Deep dive three: navigation, plugins, and little helpers
KDevelop shines when you move around large code bases. A few habits save a ton of time.
– Use Quick Open. Type a few letters and jump to a file, class, or function without taking your hands off the keys. It respects your session and prioritizes the projects you have open.
– The DUChain powered navigation lets you go from a symbol to its declaration or definition and back. The Uses view shows every place a symbol appears. When you do a refactor, you can sanity check impact in seconds.
– The Outline view gives you a map of the current file. For classes with long bodies, it is the fastest way to move. The breadcrumb above the editor also doubles as a navigator across namespaces and scopes.
– The Grep view is underrated. It does fast searches across all your projects and lets you pin results. When a bug crosses C plus plus and Python, you can track the feature name or an id across the stack.
– Version control panes for Git and Subversion are practical. Stage, commit, and inspect diffs without leaving the editor. Blame view helps when you inherit a file and want context. Hook scripts still live in your repo, so KDevelop does not get in the way of your normal workflow.
– The Problem reporter gathers compiler messages, test failures, and tool output. Fixing issues from this panel feels natural. For deeper checks, wire in Valgrind and your favorite static checker as external tools. Even if there is no first class plugin for every linter yet, the external tool support fills the gap.
– Do not forget Snippets. Small templates for test cases, logging blocks, and guard code keep repetition low. Pair them with file templates so new headers and sources come out with the right license and includes.
Reflective close: timeless lessons from a week in KDevelop
Mixed language workspaces are everywhere now. Native core with scripts around it. KDevelop handles that reality with a steady hand. The secrets are simple and they travel well to any team.
– Treat sessions like products. Add projects freely but keep each session focused. Your brain will thank you when search results are clean and the open files list makes sense.

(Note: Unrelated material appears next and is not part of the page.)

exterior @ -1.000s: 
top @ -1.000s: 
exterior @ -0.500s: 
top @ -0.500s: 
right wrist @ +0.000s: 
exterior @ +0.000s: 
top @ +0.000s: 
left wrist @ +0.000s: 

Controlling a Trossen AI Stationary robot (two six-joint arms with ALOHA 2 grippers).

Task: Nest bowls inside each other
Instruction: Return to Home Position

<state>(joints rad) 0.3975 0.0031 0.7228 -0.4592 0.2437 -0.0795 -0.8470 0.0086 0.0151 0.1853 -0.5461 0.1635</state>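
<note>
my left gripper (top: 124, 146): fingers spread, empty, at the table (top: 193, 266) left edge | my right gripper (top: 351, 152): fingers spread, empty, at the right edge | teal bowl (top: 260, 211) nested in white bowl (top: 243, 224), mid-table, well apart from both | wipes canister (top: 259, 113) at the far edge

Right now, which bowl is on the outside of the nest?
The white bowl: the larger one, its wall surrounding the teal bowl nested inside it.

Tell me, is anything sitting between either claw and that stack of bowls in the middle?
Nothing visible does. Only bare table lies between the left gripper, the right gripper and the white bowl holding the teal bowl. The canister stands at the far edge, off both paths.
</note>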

– Keep builds out of the source tree. It keeps version control clean and everything compiles faster when you switch build types. Fix include paths and defines so completion sees what the compiler sees. You will feel the difference as soon as you type a few letters and the right suggestion appears.
– Make launch entries for every routine you run more than once. App, tests, tools, profilers. Give them clear names. The play button list then becomes a menu of your day.
– Accept that some plugins for scripting languages are still growing. Use them for navigation and search, and lean on external tools for linting or coverage. Do not wait for perfect. Use what is here and wire the rest.
– Learn the quick moves. Quick Open, jump to definition, uses, split views. Ten minutes here will save you hours every month.
On a fresh KDE SC with Qt 4.6 and the KDevelop 4 branch, I have a workspace that feels light and complete. The editor fades into the background. The project is front and center. That is the measure that matters. If your day looks anything like mine, give KDevelop a real shot as the center of a mixed language setup. The payoff is quiet focus and fewer moving parts.
As always, if you have tricks that make this smoother, drop them in the comments. I am still refining this setup and I will share more as the plugins grow and the team pushes new parts of the toolchain. For now, this is a calm way to work across C plus plus, Python, and PHP without feeling like you live in a toolbox.